Work order:
Restate the listing word for word. Stop at the line that holds "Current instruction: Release", include it, and leave out all pictures.

Provided material:
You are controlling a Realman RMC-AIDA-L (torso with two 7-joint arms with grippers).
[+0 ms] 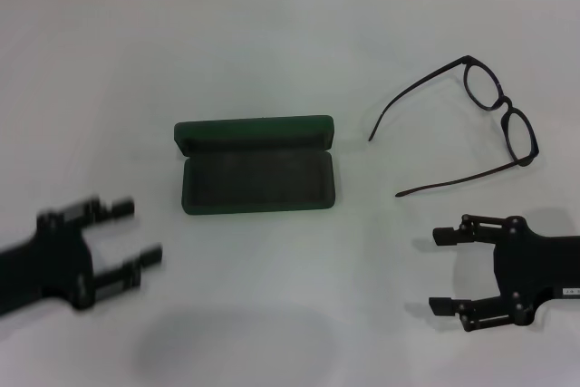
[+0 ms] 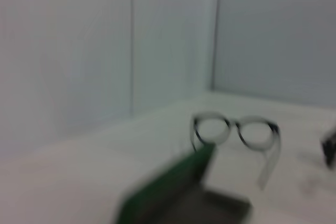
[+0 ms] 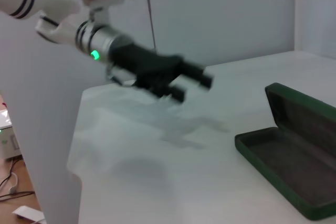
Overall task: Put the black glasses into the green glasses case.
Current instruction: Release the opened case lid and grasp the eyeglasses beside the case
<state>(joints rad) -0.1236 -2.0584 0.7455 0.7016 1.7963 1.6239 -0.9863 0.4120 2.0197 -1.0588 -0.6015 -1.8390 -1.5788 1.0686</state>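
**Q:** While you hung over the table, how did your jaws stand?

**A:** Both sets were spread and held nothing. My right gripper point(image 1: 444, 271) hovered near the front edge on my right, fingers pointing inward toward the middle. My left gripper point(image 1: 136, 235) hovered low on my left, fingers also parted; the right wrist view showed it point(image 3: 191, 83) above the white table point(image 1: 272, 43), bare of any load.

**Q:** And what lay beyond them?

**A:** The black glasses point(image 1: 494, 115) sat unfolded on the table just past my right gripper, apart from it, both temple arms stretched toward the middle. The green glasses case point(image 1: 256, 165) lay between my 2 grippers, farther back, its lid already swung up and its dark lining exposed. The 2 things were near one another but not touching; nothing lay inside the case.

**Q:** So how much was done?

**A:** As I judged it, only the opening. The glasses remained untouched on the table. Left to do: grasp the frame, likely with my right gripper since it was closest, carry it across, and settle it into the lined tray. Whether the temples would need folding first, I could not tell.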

Result of this task:
You are controlling a Realman RMC-AIDA-L (torso with two 7-joint arms with grippers).
[+0 ms] 
[+0 ms] 
[+0 ms] 
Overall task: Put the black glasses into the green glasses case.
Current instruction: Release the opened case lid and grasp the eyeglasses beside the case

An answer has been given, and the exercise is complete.